== ABOUT THIS TASK ==
Please write out all the data exactly as shown.
Start of Block
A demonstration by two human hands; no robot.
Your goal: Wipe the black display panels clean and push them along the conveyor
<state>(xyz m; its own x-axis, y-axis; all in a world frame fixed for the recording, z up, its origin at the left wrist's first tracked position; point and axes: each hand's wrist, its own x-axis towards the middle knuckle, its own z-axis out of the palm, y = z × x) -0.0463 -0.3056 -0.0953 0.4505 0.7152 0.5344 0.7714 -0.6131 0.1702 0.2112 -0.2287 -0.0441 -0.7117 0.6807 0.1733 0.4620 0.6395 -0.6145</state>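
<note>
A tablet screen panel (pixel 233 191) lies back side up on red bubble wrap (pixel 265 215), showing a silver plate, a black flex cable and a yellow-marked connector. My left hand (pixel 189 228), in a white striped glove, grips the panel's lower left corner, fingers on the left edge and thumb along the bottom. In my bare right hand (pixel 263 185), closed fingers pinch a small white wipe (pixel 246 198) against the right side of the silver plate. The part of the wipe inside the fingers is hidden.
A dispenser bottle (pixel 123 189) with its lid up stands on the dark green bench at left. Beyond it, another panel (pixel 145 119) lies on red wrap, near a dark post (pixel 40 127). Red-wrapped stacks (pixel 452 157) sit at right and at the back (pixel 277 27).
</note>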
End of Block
== TASK ANSWER ==
A demonstration by two human hands; no robot.
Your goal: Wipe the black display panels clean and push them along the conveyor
<state>(xyz m; its own x-axis, y-axis; all in a world frame fixed for the recording, z up, its origin at the left wrist's first tracked position; point and axes: each hand's wrist, its own x-axis towards the middle knuckle, its own z-axis out of the palm, y = z × x) -0.0463 -0.3056 -0.0953 0.4505 0.7152 0.5344 0.7714 -0.6131 0.1702 0.2112 -0.2287 -0.0441 -0.7117 0.6807 0.1733 0.4620 0.6395 -0.6145</state>
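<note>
A tablet screen panel (pixel 233 191) lies back side up on red bubble wrap (pixel 265 215), showing a silver plate, a black flex cable and a yellow-marked connector. My left hand (pixel 189 228), in a white striped glove, grips the panel's lower left corner, fingers on the left edge and thumb along the bottom. In my bare right hand (pixel 263 185), closed fingers pinch a small white wipe (pixel 246 198) against the right side of the silver plate. The part of the wipe inside the fingers is hidden.
A dispenser bottle (pixel 123 189) with its lid up stands on the dark green bench at left. Beyond it, another panel (pixel 145 119) lies on red wrap, near a dark post (pixel 40 127). Red-wrapped stacks (pixel 452 157) sit at right and at the back (pixel 277 27).
</note>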

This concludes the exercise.